## WHAT YOU NEED TO DO
Render every line of the data exactly as written, and leave out the pictures.

## COLLECTED DATA
+ + + +

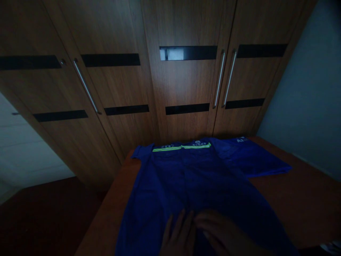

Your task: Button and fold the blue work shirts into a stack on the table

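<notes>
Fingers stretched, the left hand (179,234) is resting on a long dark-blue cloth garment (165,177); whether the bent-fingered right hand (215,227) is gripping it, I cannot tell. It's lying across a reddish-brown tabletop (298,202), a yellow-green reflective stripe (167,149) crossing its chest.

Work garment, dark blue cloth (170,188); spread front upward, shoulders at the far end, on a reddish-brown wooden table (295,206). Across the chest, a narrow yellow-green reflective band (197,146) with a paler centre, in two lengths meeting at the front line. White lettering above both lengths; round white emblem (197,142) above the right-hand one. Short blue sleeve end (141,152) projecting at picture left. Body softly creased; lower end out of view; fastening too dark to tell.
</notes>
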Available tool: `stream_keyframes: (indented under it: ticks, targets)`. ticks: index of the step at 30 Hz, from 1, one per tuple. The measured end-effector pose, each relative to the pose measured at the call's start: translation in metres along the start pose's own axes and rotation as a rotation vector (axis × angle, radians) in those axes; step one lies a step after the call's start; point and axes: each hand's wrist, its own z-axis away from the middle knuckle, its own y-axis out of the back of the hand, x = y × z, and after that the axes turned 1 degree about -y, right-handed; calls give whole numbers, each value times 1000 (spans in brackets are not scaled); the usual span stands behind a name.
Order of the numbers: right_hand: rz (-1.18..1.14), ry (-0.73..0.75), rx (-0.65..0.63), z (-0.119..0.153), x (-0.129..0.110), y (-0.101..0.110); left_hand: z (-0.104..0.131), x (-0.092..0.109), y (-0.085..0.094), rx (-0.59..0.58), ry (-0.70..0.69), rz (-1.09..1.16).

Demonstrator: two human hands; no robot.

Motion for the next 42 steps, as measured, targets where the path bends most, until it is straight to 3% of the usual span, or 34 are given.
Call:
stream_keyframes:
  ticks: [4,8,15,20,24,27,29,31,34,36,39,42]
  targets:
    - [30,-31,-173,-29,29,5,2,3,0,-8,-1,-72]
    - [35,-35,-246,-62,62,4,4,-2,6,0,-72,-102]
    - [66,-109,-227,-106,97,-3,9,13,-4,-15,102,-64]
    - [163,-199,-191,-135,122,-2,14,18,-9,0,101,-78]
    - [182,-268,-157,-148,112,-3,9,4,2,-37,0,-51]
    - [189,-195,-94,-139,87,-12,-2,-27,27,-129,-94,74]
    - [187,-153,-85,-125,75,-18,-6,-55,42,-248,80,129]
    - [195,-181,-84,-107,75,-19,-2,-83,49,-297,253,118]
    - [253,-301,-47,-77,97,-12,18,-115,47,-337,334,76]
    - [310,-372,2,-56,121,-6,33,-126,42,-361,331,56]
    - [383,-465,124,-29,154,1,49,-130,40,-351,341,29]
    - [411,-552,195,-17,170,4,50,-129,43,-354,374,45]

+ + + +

## RESPONSE TO THIS EXERCISE
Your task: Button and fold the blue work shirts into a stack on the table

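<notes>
Fingers stretched, the left hand (179,234) is resting on a long dark-blue cloth garment (165,177); whether the bent-fingered right hand (215,227) is gripping it, I cannot tell. It's lying across a reddish-brown tabletop (298,202), a yellow-green reflective stripe (167,149) crossing its chest.

Work garment, dark blue cloth (170,188); spread front upward, shoulders at the far end, on a reddish-brown wooden table (295,206). Across the chest, a narrow yellow-green reflective band (197,146) with a paler centre, in two lengths meeting at the front line. White lettering above both lengths; round white emblem (197,142) above the right-hand one. Short blue sleeve end (141,152) projecting at picture left. Body softly creased; lower end out of view; fastening too dark to tell.
</notes>
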Available tool: `stream_keyframes: (indented under it: ticks, targets)`. ticks: index of the step at 30 Hz, from 1, one per tuple. The measured end-effector pose, each relative to the pose measured at the call's start: translation in metres along the start pose's own axes and rotation as a rotation vector (axis × angle, radians) in those axes; step one lies a step after the call's start; point and axes: each hand's wrist, its own z-axis away from the middle knuckle, its own y-axis out of the back of the hand, x = y × z, and after that the axes turned 1 degree about -y, right-handed; calls give whole numbers, each value times 1000 (spans in brackets are not scaled); the usual span stands behind a name.
Order of the numbers: right_hand: rz (-1.18..1.14), ry (-0.73..0.75), rx (-0.65..0.63), z (-0.119..0.153), x (-0.129..0.110), y (-0.101..0.110); left_hand: z (-0.104..0.131), x (-0.092..0.109), y (-0.085..0.094), rx (-0.59..0.58), ry (-0.70..0.69), rz (-1.09..1.16).

Demonstrator: two human hands; no robot.

Motion for the next 42 steps, as measured, targets where the path bends most, until it is straight to 3% of the usual span, or 34 are given.
Call:
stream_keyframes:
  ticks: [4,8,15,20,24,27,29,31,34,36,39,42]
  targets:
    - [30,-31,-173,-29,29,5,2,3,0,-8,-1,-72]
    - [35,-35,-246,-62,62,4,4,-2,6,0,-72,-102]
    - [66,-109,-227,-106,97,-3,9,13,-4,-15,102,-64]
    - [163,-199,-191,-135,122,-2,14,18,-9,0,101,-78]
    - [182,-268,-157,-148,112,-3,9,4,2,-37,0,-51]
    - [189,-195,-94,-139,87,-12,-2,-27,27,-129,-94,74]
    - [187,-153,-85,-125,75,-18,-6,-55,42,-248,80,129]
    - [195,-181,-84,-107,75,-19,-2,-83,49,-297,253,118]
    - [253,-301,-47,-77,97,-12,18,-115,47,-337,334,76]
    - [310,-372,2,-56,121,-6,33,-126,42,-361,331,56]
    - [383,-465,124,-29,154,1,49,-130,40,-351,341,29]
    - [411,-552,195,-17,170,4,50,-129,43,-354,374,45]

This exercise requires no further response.